The reply should consist solely of the lines from the one that holds "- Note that" through the last line of the material, reproduced exactly; no pictures belong in it.

→ The data
+++
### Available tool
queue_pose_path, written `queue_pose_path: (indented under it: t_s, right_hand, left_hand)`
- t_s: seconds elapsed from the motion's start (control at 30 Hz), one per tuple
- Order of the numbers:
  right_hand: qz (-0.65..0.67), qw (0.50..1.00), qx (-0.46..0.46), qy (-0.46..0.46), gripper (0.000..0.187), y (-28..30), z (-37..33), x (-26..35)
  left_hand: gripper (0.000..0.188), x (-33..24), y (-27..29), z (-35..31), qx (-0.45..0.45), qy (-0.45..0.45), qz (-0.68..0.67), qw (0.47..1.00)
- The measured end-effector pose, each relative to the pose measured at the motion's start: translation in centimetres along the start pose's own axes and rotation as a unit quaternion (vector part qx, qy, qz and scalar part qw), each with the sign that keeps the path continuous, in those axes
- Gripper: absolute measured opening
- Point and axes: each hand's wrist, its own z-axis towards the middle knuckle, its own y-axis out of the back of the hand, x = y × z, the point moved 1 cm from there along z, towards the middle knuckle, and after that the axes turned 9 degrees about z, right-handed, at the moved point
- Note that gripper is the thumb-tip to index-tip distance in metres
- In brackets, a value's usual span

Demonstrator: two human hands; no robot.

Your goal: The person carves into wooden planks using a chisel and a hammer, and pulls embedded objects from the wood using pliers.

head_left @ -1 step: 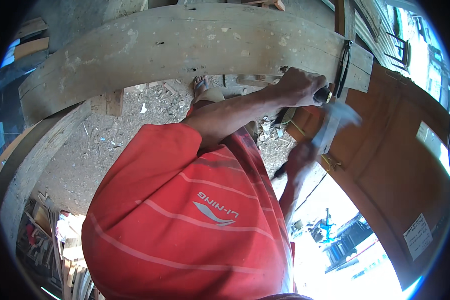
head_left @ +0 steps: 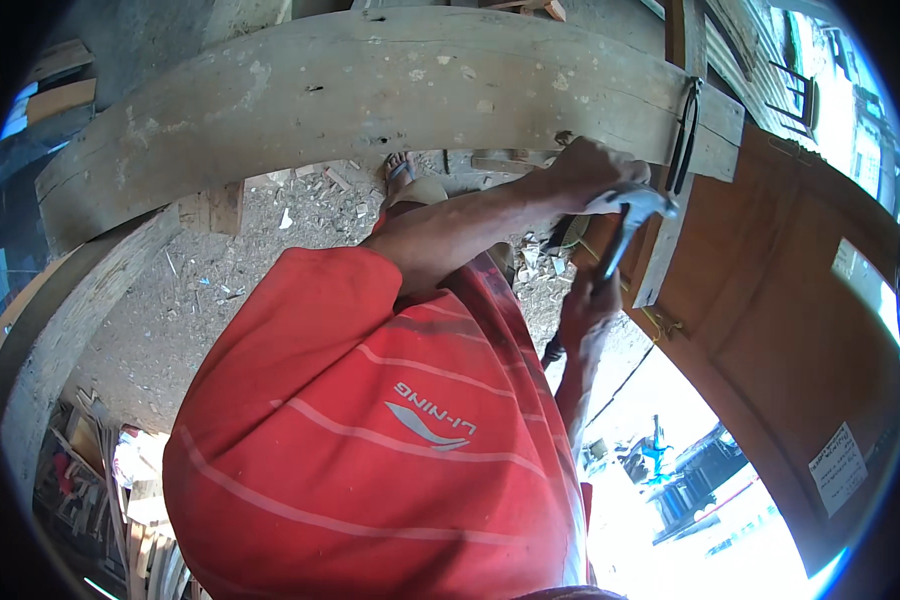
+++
→ Answer area
- Note that gripper is the thumb-tip to index-tip distance in metres
- In brackets, a value's usual span

Demonstrator: two human hands; no robot.

Your goal: The person carves into wooden planks using a chisel and a hammer, and pulls embedded objects from the wood using pliers.

head_left @ -1 step: 
head_left @ +0 steps: 

This concludes the output for the exercise.